Non si gioca? I proprietari hanno sbarrato uffici e impianti? Tanto vale darsi da fare. L’arte di arrangiarsi non è più solo una prerogativa napoletana: ormai fa faville pure tra i cestisti della Nba, colpiti dal «lockout», la serrata sine die. Giudicati esosi dai padroni, visto che hanno rifiutato un contratto collettivo al ribasso (per risolvere il vero guaio: le paghe troppo alte delle mezze cartucce), i «pro» del parquet in realtà devono affrontare un dilemma più esistenziale che economico: tirare sera. Si può essere ricchi e si può pure oziare, ma alla fine sai che rottura… Avanti allora con la fantasia. A parte chi ha dato la disponibilità a club del proprio Paese e alle squadre nazionali, a parte coloro che pesano proposte «esotiche» (la Cina, bengodi emergente del basket, ci prova con Chris Paul e Carmelo Anthony), a parte montature mediatiche prive di vera sostanza (Kobe Bryant al Besiktas Istanbul, che peraltro ha già ingaggiato Deron Williams dei Nets? Ma va là…), a parte tutto questo, dicevamo, ci sono storie addirittura inimmaginabili. Così Andrew Bogut, «canguro» dei Milwaukee, si è riciclato come vice coach dell’Australia, mentre Ron Artest, asso dei Los Angeles Lakers e soggetto rissosissimo, è andato in Inghilterra perché tra ottobre e novembre girerà un film. La fantasia – pare – dovrà durare un bel po’. Gli aggiornamenti sul lockout sono infatti pessimi. Ieri le trattative sono riprese, ma sono state subito sospese: se ne riparlerà il 31 agosto.
Arrivano dunque altre settimane di stallo e si erode la speranza (flebile) che il campionato parta regolarmente in autunno. Quindi: scialuppe a mare. Kevin Eastman, primo assistente dei Celtics, ha disdetto la casa, non abitando a Boston; i Lakers hanno messo in stand by tutti gli scout; altri fior di professionisti cercano lavoro. Rischiano di dover trovare impiego e quattrini per un anno, perché non è vero che l’accordo trovato nel football – a sua volta in serrata – aiuterà. Tutt’altro. Nella Nba, sei padroni hanno pure squadre di hockey ghiaccio e ricordano che un lockout duro risanò la Nhl. Il più risoluto di loro, il patron dei San Antonio, aggiunge che ogni club introiterà 25 milioni di dollari anche se non si giocasse: dunque, l’occasione per mettere in candeggina i conti è ghiotta. «Al momento ogni previsione è azzardata, ma noi allenatori siamo nella “terra di mezzo” e ci sono consentite cose negate ai giocatori», dice Ettore Messina, che non immaginava di iniziare con uno stop l’avventura di vicario ai Lakers. A fine mese volerà in California, ma con un decalogo, fino a nuovo ordine: «Non posso commentare il lockout, non posso usare Twitter, non posso giudicare i giocatori e seguirli in allenamento. E se li incontro per strada, solo un ciao».
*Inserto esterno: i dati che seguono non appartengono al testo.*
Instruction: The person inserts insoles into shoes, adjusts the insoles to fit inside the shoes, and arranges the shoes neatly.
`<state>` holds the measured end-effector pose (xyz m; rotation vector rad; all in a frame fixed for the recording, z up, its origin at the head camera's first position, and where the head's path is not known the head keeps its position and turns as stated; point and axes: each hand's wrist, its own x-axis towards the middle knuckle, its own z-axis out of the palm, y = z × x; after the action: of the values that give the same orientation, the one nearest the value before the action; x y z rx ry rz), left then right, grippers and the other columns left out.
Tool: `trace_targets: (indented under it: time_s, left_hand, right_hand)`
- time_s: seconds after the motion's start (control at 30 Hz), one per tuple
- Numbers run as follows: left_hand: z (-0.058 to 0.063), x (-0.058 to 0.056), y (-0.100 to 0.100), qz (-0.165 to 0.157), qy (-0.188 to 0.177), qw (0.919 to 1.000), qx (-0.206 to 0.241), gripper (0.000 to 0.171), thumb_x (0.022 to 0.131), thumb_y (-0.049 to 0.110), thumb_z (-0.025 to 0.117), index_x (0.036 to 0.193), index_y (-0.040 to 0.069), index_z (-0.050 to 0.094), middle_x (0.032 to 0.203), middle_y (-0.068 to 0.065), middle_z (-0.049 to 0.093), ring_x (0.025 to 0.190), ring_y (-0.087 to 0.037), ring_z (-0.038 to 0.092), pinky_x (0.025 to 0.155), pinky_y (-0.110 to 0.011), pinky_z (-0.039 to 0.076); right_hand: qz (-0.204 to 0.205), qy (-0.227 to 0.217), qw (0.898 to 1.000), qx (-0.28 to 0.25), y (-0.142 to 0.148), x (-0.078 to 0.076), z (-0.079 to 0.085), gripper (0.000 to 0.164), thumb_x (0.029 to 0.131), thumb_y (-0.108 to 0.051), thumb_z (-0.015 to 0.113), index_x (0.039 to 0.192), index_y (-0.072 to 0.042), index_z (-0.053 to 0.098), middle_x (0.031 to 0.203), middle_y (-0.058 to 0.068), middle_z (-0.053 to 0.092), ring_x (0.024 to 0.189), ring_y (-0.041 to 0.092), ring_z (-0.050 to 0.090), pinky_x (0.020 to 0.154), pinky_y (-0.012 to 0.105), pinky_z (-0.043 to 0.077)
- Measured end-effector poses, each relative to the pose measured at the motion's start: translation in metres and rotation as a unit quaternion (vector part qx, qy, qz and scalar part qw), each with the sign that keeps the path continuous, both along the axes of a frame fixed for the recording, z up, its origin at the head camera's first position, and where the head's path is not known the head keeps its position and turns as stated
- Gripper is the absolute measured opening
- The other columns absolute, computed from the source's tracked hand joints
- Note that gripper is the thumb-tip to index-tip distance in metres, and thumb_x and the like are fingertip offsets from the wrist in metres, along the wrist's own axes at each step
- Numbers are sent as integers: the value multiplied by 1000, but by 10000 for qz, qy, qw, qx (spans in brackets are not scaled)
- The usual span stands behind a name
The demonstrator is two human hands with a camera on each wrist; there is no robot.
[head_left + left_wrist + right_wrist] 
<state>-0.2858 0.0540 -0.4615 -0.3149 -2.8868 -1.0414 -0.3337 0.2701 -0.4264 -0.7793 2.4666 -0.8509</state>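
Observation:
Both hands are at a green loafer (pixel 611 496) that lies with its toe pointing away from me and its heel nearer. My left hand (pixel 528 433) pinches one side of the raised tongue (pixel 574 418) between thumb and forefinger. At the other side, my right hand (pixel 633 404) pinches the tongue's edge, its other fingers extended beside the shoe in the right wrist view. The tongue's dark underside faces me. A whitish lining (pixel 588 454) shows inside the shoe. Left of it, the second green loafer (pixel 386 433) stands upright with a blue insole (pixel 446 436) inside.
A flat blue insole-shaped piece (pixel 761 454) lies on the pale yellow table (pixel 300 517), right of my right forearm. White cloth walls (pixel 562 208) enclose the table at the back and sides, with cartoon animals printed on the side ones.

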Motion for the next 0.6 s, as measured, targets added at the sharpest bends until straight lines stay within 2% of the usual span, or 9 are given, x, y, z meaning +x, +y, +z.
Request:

I cestisti oggi sono reietti e nemmeno scattano le prevenzioni, come i controlli antidroga: pertanto, qualcuno si sarebbe rimesso a sniffare. Nel frattempo, Jalen Rose, ex di varie squadre e oggi commentatore della Espn, il 27 luglio è entrato in prigione: aveva guidato ubriaco. Fatti di marzo, il lockout non c’entra un tubo, c’entrano invece sei Martini bevuti d’un fiato. In attesa che si riprenda a giocare, e che lui ritorni a commentare, Jalen saprà come tirare sera. In galera.